_Work order_. Only the lines of the data below from the one with "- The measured" through the one with "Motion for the" are wanted. Repeat them exactly.

===== Data

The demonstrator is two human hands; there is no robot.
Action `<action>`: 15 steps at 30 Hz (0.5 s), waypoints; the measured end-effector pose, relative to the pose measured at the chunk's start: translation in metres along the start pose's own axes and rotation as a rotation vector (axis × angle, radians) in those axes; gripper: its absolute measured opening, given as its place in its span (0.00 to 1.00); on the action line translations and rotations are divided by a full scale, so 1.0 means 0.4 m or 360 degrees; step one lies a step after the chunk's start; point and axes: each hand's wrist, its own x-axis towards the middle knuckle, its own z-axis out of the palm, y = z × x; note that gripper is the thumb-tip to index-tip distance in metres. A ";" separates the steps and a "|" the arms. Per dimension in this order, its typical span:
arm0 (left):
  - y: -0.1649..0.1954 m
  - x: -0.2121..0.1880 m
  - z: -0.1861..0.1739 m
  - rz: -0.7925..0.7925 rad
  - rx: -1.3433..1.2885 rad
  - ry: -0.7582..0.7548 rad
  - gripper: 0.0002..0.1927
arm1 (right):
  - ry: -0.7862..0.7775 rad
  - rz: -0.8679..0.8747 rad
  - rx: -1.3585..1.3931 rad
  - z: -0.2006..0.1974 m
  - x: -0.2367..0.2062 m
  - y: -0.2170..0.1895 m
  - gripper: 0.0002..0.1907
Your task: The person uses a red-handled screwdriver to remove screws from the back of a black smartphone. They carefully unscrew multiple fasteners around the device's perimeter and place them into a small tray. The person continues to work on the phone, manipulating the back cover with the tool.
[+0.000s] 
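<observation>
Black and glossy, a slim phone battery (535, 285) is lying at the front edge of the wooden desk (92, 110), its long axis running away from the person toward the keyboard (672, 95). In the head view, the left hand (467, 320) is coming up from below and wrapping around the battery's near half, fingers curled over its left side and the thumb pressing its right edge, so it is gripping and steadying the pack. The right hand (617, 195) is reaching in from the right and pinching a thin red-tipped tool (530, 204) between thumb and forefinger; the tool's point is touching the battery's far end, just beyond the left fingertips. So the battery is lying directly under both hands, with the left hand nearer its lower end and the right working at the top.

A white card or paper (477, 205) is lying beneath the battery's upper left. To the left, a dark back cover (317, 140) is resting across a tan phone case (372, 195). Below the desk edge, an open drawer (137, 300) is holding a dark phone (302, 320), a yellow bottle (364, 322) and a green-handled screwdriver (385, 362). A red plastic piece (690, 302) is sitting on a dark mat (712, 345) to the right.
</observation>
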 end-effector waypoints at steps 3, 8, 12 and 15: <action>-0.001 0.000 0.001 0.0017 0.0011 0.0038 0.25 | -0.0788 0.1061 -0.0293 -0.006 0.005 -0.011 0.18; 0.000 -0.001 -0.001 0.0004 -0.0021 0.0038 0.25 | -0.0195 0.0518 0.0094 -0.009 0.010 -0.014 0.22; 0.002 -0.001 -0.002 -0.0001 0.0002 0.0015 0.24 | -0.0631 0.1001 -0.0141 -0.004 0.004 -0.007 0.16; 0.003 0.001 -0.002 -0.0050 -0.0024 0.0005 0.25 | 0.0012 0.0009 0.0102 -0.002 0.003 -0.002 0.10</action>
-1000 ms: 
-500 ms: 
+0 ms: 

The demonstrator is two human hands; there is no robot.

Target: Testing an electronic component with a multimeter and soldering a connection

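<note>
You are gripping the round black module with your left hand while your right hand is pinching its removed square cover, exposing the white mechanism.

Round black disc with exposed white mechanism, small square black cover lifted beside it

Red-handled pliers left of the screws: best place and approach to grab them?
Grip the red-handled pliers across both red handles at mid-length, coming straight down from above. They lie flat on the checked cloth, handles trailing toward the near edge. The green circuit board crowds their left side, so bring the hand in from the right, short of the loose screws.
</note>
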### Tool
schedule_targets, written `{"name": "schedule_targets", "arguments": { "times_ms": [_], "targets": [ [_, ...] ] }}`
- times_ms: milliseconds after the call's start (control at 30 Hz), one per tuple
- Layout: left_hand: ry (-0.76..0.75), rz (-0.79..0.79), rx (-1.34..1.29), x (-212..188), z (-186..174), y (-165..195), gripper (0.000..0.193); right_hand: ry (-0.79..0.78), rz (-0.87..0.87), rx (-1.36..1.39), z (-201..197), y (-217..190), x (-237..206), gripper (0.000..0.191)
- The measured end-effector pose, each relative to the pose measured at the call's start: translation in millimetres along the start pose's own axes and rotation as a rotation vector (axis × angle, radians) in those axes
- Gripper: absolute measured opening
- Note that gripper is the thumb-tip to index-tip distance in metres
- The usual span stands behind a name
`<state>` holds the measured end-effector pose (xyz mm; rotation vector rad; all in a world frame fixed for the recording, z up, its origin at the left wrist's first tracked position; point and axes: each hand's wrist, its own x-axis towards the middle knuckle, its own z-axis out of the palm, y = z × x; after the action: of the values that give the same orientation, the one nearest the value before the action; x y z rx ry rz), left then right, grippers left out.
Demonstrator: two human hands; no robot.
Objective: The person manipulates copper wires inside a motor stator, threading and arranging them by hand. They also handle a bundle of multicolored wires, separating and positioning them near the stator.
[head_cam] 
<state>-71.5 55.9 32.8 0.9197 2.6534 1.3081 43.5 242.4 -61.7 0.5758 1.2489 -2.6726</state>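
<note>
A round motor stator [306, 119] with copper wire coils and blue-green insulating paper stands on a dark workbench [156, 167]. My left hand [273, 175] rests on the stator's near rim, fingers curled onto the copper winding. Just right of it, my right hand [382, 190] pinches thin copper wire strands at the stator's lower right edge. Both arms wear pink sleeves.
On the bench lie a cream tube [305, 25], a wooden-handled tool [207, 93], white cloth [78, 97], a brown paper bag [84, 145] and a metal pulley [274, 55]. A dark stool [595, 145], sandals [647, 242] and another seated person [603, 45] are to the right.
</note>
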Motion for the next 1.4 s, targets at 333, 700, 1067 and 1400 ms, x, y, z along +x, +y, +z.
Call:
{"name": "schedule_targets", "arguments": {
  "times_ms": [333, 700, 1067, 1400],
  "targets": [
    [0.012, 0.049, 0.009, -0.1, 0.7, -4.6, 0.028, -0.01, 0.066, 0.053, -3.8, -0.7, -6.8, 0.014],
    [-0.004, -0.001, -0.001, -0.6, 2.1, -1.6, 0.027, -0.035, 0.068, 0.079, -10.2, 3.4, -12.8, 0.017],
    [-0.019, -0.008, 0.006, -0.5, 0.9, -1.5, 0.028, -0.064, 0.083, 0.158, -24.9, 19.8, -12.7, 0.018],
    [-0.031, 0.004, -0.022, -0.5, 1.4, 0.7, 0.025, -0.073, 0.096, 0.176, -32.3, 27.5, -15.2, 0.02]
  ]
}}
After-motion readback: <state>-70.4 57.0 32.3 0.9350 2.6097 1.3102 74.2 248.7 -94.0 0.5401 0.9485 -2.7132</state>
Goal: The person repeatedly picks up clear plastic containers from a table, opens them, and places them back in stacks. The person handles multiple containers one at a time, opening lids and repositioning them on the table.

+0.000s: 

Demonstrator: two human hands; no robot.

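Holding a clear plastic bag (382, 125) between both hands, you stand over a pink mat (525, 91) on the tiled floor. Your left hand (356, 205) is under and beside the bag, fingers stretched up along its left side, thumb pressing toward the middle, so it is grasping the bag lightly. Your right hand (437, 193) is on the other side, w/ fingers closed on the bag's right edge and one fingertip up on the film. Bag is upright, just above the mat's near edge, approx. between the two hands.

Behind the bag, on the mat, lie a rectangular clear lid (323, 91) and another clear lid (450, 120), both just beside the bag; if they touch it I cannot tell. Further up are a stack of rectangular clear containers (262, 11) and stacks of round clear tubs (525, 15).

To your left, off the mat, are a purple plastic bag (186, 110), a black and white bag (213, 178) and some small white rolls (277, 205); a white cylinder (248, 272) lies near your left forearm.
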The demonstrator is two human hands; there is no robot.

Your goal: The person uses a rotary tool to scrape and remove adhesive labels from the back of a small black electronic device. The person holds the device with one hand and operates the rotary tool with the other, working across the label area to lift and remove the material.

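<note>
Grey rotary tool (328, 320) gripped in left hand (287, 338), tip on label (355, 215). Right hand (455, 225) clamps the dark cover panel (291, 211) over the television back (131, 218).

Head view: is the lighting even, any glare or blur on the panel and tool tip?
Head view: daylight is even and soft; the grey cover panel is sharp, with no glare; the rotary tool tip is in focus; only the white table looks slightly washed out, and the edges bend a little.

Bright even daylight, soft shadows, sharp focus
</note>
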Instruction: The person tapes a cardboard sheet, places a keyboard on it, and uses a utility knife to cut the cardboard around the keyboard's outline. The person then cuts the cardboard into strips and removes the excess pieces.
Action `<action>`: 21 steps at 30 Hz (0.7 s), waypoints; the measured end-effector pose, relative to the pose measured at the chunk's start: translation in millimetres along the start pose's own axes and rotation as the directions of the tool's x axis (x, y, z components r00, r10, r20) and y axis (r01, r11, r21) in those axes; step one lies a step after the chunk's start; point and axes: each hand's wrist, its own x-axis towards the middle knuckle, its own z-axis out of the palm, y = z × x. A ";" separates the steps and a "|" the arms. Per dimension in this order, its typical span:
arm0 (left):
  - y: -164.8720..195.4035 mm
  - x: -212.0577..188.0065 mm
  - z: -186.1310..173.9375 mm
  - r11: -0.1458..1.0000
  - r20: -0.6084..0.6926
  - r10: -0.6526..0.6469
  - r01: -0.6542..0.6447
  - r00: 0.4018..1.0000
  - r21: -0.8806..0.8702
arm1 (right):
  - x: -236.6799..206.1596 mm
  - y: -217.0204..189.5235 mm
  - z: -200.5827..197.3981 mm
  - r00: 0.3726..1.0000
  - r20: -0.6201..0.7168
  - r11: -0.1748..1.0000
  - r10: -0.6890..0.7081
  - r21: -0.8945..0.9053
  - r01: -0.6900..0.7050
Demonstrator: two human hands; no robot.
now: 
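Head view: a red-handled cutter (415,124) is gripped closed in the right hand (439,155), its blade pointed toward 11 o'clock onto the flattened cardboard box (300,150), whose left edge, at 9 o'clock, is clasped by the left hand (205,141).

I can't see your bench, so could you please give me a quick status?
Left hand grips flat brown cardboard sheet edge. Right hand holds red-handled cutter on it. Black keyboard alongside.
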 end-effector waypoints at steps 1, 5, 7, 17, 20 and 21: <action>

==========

_Solved exercise_.
- The measured end-effector pose, each relative to the pose measured at the call's start: translation in millimetres along the start pose's own axes and rotation as a rotation vector (axis × angle, radians) in those axes
- Gripper: absolute measured opening
- Note that gripper is the thumb-tip to index-tip distance in metres
- The usual span stands behind a name
`<state>` holds the measured end-effector pose (xyz mm; rotation vector rad; all in a world frame fixed for the recording, z up, its origin at the left wrist's first tracked position; point and axes: each hand's wrist, its own x-axis towards the middle knuckle, its own z-axis out of the palm, y = z × x; after the action: of the values that give the same orientation, the one nearest the value before the action; x y z rx ry rz), left then right, grippers left out.
Demonstrator: two human hands; no robot.
Objective: The person manipulates copper wires inside a motor stator, threading and arranging them by hand. They also handle a bundle of multicolored wires, separating and positioning them near the stator.
[head_cam] 
<state>-71.5 55.9 32.8 0.9197 2.6534 1.3081 43.5 242.4 -61.7 0.5758 1.2489 -2.6726</state>
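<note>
A round motor stator [306, 119] with copper wire coils and blue-green insulating paper stands on a dark workbench [156, 167]. My left hand [273, 175] rests on the stator's near rim, fingers curled onto the copper winding. Just right of it, my right hand [382, 190] pinches thin copper wire strands at the stator's lower right edge. Both arms wear pink sleeves.
On the bench lie a cream tube [305, 25], a wooden-handled tool [207, 93], white cloth [78, 97], a brown paper bag [84, 145] and a metal pulley [274, 55]. A dark stool [595, 145], sandals [647, 242] and another seated person [603, 45] are to the right.
</note>
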Motion for the next 1.4 s, targets at 333, 700, 1067 and 1400 ms, x, y, z along +x, +y, +z.

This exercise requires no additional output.